▶ What the task asks: Each entry should be written out again exactly, so that nothing is lost.

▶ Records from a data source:

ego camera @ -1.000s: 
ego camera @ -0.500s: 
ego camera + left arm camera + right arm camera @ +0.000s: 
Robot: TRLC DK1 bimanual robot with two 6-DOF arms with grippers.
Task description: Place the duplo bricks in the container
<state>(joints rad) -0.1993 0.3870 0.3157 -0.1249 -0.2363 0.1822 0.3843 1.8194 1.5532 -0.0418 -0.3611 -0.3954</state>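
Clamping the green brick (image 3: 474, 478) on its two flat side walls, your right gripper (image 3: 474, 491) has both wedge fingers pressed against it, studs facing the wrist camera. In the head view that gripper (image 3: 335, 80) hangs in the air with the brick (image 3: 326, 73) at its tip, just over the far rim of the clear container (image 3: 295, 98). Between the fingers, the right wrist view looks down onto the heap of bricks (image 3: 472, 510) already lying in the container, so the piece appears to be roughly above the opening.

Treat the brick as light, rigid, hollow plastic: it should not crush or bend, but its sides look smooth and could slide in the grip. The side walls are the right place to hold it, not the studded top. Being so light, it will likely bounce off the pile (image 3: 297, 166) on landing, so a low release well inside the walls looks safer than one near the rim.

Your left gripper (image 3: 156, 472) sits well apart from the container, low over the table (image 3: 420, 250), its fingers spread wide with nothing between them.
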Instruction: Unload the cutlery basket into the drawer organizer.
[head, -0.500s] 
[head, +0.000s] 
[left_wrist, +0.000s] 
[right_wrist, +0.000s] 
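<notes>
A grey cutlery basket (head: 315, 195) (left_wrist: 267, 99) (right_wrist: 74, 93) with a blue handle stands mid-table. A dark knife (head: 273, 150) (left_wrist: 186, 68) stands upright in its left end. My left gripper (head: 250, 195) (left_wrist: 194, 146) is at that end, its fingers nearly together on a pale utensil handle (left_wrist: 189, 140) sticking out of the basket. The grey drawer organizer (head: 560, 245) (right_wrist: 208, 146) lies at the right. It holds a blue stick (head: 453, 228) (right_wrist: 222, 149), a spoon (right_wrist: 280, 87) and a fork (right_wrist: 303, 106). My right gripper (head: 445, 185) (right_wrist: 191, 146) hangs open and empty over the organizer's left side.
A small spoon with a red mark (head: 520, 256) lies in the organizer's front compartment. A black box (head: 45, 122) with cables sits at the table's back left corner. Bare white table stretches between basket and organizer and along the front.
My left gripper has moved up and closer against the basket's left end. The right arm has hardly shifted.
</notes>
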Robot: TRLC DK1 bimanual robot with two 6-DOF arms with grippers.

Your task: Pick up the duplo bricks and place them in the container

▶ Finished task:
ego camera @ -1.000s: 
ego camera @ -0.500s: 
ego camera + left arm camera + right arm camera @ +0.000s: 
Robot: TRLC DK1 bimanual robot with two 6-DOF arms with grippers.
Task description: Place the duplo bricks in the container
<state>(joints rad) -0.1993 0.3870 0.3157 -0.1249 -0.2363 0.1822 0.3843 1.8194 1.5532 -0.0418 -0.3611 -0.3954</state>
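Clamping the green brick (image 3: 474, 478) on its two flat side walls, your right gripper (image 3: 474, 491) has both wedge fingers pressed against it, studs facing the wrist camera. In the head view that gripper (image 3: 335, 80) hangs in the air with the brick (image 3: 326, 73) at its tip, just over the far rim of the clear container (image 3: 295, 98). Between the fingers, the right wrist view looks down onto the heap of bricks (image 3: 472, 510) already lying in the container, so the piece appears to be roughly above the opening.

Treat the brick as light, rigid, hollow plastic: it should not crush or bend, but its sides look smooth and could slide in the grip. The side walls are the right place to hold it, not the studded top. Being so light, it will likely bounce off the pile (image 3: 297, 166) on landing, so a low release well inside the walls looks safer than one near the rim.

Your left gripper (image 3: 156, 472) sits well apart from the container, low over the table (image 3: 420, 250), its fingers spread wide with nothing between them.
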Instruction: Unload the cutlery basket into the drawer organizer.
[head, -0.500s] 
[head, +0.000s] 
[left_wrist, +0.000s] 
[right_wrist, +0.000s] 
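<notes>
A grey cutlery basket (head: 315, 195) (left_wrist: 267, 99) (right_wrist: 74, 93) with a blue handle stands mid-table. A dark knife (head: 273, 150) (left_wrist: 186, 68) stands upright in its left end. My left gripper (head: 250, 195) (left_wrist: 194, 146) is at that end, its fingers nearly together on a pale utensil handle (left_wrist: 189, 140) sticking out of the basket. The grey drawer organizer (head: 560, 245) (right_wrist: 208, 146) lies at the right. It holds a blue stick (head: 453, 228) (right_wrist: 222, 149), a spoon (right_wrist: 280, 87) and a fork (right_wrist: 303, 106). My right gripper (head: 445, 185) (right_wrist: 191, 146) hangs open and empty over the organizer's left side.
A small spoon with a red mark (head: 520, 256) lies in the organizer's front compartment. A black box (head: 45, 122) with cables sits at the table's back left corner. Bare white table stretches between basket and organizer and along the front.
My left gripper has moved up and closer against the basket's left end. The right arm has hardly shifted.
</notes>
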Robot: TRLC DK1 bimanual robot with two 6-DOF arms with grippers.

Your task: Pick up the duplo bricks and place them in the container

No more output is expected here.